Safety & Operational Standards

Working with MOPS raises few hazards compared to harsher laboratory chemicals, although care always stays central. Fine dust can irritate airways and eyes, guiding users to rely on lab coats, gloves, and eye protection. Spills get cleaned with wet cloths, not swept, to keep particles out of the air. According to OSHA standards, there’s minimal risk under recommended usages, but every workplace needs proper ventilation and secure storage. Safety data sheets give reassurance, but good habits matter more: no eating, no drinking, proper hand washing.

Application Area

Application drives the value of MOPS far beyond simple buffering. In cell culture, MOPS stabilizes environments for delicate mammalian and bacterial cells. RNA researchers turn to it for its low interference in nucleic acid hybridization, where pH drift spoils results. Electrophoresis users run gels with MOPS as the running buffer, gaining clearer bands and sharper separations. Diagnostic kit manufacturers use MOPS for its shelf-life stability. Water testing kits sometimes build around MOPS for fieldwork, where stable results count more than fancy equipment.

Research & Development

Continuous improvements in biotechnology demand ever more stable, non-interfering environments. Teams working on CRISPR or next-generation sequencing often tweak their buffer systems, but few turn away from Good’s buffers once they see the results. R&D now pushes MOPS beyond nucleic acid and protein work. Microfluidics, biosensor design, and even synthetic biology platforms test the buffer for compatibility. Researchers ask: how does MOPS interact with fluorophores? Can it extend shelf life in kits for lower-resource settings? The answers often come back positive, inspiring more applications.

Toxicity Research

Extensive studies show that MOPS, unlike some amine-based buffers, does not break down into toxic byproducts under ordinary biological or environmental conditions. Acute toxicity measures put it well below risk thresholds for skin, ingestion, or environmental exposure at standard lab concentrations. Aquatic toxicity remains a consideration for large-scale disposal, so responsible waste management practices remain essential. For decades, MOPS has outshined alternatives by not interfering with cell growth, enzyme kinetics, or diagnostic signals—making it the quiet, reliable companion across life science.

Future Prospects

Discovery does not stop with workloads already tackled. New advances in transcriptomics, proteomics, point-of-care diagnostics, and biomaterials look for buffers that deliver both reliability and biological gentleness. Demands for reproducibility in science give even more reason to lean on buffers with a track record like MOPS. As green chemistry trends pick up, suppliers have started exploring production routes with lower energy and solvent use. Automated manufacturing and full-spectrum quality assurance will shape how MOPS continues to serve both classic and cutting-edge investigations, bridging old-school bench science with the next wave of discovery.
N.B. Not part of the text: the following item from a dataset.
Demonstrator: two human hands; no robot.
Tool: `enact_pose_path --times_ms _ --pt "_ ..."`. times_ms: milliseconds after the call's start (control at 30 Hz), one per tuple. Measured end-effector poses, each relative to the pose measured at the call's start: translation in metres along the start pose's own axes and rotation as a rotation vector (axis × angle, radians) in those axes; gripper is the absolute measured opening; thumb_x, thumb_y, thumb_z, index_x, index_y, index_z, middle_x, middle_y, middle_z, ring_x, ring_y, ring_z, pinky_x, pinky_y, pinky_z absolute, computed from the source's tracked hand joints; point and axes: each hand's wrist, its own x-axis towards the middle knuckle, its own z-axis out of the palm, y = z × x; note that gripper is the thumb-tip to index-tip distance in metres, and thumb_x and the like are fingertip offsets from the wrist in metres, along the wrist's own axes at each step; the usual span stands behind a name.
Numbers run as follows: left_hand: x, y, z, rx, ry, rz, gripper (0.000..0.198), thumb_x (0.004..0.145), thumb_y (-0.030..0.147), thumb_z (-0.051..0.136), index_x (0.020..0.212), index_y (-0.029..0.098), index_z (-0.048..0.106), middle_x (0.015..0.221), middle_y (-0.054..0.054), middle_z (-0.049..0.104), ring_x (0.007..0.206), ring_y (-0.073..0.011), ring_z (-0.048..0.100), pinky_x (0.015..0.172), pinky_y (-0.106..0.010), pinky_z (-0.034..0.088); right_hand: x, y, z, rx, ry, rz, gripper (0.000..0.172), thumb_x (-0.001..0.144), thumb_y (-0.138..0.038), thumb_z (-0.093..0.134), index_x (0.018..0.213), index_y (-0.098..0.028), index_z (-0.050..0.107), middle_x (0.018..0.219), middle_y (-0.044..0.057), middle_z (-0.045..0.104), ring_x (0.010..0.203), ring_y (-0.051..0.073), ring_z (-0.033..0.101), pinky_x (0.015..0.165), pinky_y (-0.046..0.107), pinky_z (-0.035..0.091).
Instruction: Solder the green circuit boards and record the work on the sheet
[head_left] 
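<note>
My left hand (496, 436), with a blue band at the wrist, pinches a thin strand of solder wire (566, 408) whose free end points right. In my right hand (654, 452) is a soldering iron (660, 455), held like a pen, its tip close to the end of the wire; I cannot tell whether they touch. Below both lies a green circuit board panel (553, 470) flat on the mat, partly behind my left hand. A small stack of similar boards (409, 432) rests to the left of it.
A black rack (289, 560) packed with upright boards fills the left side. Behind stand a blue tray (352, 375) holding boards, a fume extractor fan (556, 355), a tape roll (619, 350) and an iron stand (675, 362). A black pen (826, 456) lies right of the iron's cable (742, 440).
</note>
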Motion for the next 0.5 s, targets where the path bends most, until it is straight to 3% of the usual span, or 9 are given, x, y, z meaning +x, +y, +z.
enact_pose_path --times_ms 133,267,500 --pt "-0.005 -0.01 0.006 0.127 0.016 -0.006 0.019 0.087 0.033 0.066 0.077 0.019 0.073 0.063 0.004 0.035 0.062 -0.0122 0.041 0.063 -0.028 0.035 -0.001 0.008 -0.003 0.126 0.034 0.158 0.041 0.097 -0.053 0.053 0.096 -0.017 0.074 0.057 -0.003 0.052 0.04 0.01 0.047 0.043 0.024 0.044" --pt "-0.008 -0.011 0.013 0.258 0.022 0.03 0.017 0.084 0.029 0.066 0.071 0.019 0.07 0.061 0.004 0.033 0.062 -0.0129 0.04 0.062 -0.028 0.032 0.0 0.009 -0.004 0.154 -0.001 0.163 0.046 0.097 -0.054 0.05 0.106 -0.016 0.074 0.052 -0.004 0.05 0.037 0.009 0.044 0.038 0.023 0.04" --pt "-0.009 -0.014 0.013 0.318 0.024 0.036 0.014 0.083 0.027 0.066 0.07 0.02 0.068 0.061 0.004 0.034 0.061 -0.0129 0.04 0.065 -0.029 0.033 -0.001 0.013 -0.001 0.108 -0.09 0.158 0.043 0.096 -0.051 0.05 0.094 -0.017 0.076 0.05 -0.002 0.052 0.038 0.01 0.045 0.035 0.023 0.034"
What is 3-(N-Morpholino)Propanesulfonic Acid (MOPS) used for?

Why Scientists Trust MOPS

Stepping into any biology or chemistry lab, one thing stands out: researchers rely on tools that give them clear answers. Among the clear bottles and scattered pipettes, MOPS, short for 3-(N-Morpholino)Propanesulfonic Acid, sits on many shelves. This buffer helps keep scientific experiments rolling smoothly.

MOPS holds a steady pH, usually around 7.2 to 7.6, which matches the needs of cells and proteins found in nature. Proteins, especially, like things calm and stable. Too much acid or base, and proteins unravel. Once that happens, experiments start losing their sense. With MOPS in the mix, changes in acidity get slowed down, helping everything in a test tube behave like it’s supposed to.

MOPS Backs Up Protein and Nucleic Acid Research

In my work handling bacterial cultures and sorting through protein samples, I’ve leaned on MOPS when clarity mattered. Research teams often use it in gel electrophoresis—a method where bits of DNA or protein get separated under electric current. Gels are sensitive to swings in pH. If their surroundings shift, so do the results. MOPS buffers make sure the charge flows right and that samples show up where they should on the gel.

Beyond gels, laboratories turn to MOPS to stabilize the medium around living cells. Take tissue culture. Here, cells need a place where they won’t get stressed by acid spikes or slips. Many growth mediums mix in MOPS, either to replace old-school buffers like Tris, or to work alongside them. Recent research shows MOPS has low cell toxicity. That means cell lines keep growing strong, giving cleaner readouts and fewer worries about mysterious cell deaths on a Monday morning.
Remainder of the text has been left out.